A line containing "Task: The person" appears in the material below. Return exactly every line from the first through that one, and only those.

↓↓↓

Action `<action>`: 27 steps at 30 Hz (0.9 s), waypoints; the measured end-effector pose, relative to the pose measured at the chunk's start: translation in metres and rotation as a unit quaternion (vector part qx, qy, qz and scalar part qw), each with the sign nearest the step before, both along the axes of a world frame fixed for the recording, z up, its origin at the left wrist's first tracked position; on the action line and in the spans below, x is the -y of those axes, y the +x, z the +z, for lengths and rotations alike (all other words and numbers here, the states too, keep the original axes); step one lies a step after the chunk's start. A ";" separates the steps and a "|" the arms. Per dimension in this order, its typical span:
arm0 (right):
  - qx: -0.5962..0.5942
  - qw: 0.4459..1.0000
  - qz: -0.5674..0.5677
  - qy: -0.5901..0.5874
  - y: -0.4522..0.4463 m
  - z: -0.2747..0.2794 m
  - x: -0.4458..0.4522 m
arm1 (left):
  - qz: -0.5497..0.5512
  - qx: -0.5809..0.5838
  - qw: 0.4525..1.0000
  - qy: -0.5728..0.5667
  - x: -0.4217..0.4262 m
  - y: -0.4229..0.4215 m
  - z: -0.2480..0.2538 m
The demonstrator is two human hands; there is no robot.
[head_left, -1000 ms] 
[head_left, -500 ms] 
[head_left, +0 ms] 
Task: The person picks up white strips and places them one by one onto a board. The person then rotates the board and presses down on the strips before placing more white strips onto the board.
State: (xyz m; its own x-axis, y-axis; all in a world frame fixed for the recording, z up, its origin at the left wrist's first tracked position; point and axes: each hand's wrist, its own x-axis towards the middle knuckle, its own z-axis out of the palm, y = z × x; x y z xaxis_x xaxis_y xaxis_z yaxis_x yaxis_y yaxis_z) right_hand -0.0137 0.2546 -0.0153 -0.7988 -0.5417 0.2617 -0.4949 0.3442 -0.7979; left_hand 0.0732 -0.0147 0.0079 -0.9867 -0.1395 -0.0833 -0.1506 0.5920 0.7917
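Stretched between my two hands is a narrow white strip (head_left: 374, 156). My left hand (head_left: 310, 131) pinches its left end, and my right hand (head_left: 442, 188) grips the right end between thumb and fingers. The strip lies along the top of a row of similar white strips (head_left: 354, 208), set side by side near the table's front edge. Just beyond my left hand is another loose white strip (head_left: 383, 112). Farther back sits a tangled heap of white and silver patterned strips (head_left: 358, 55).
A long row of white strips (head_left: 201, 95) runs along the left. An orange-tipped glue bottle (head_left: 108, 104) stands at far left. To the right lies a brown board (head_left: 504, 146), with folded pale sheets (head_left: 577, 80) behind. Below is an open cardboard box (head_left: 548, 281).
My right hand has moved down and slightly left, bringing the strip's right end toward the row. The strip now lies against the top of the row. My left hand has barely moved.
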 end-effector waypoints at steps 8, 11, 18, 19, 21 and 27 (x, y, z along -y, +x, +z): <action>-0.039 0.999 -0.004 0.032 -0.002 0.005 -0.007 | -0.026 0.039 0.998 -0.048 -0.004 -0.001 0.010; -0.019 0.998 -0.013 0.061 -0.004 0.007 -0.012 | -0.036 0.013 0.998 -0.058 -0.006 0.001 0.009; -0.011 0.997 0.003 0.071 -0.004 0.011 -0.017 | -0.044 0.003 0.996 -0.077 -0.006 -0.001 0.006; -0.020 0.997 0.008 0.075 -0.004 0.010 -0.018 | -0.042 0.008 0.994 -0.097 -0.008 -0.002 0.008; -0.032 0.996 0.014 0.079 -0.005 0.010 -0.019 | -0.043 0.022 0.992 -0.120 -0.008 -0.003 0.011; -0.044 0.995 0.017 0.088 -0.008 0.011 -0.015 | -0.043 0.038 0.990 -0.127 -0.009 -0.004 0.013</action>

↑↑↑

> _ANSWER FOR THE TASK_
Action `<action>`: 27 steps at 30 Hz (0.9 s), waypoints; the measured end-effector pose, relative to the pose measured at the chunk's start: translation in metres and rotation as a unit quaternion (vector part qx, qy, qz and scalar part qw), each with the sign nearest the step before, both along the axes of a world frame fixed for the recording, z up, its origin at the left wrist's first tracked position; on the action line and in the spans below, x is the -y of those axes, y the +x, z the +z, for lengths and rotations alike (all other words and numbers here, the states too, keep the original axes); step one lies a step after the chunk's start. A ";" separates the steps and a "|" the arms. Per dimension in this order, its typical span:
arm0 (right):
  - qx: -0.5962..0.5942
  - qw: 0.4459..1.0000
  - qz: -0.5674..0.5677
  - qy: -0.5901..0.5874
  - y: -0.4522..0.4463 m
  - z: -0.2747..0.2794 m
  - x: -0.4458..0.4522 m
arm1 (left):
  - qz: -0.5497..0.5512
  - qx: -0.5809..0.5838
  - qw: 0.4525..1.0000
  - qy: -0.5728..0.5667
  - x: -0.4217..0.4262 m
  - y: -0.4229..0.4215 m
  - z: -0.2480..0.2538 m
The demonstrator is two human hands; there is no robot.
[head_left, -1000 ms] 
[head_left, -500 ms] 
[head_left, +0 ms] 
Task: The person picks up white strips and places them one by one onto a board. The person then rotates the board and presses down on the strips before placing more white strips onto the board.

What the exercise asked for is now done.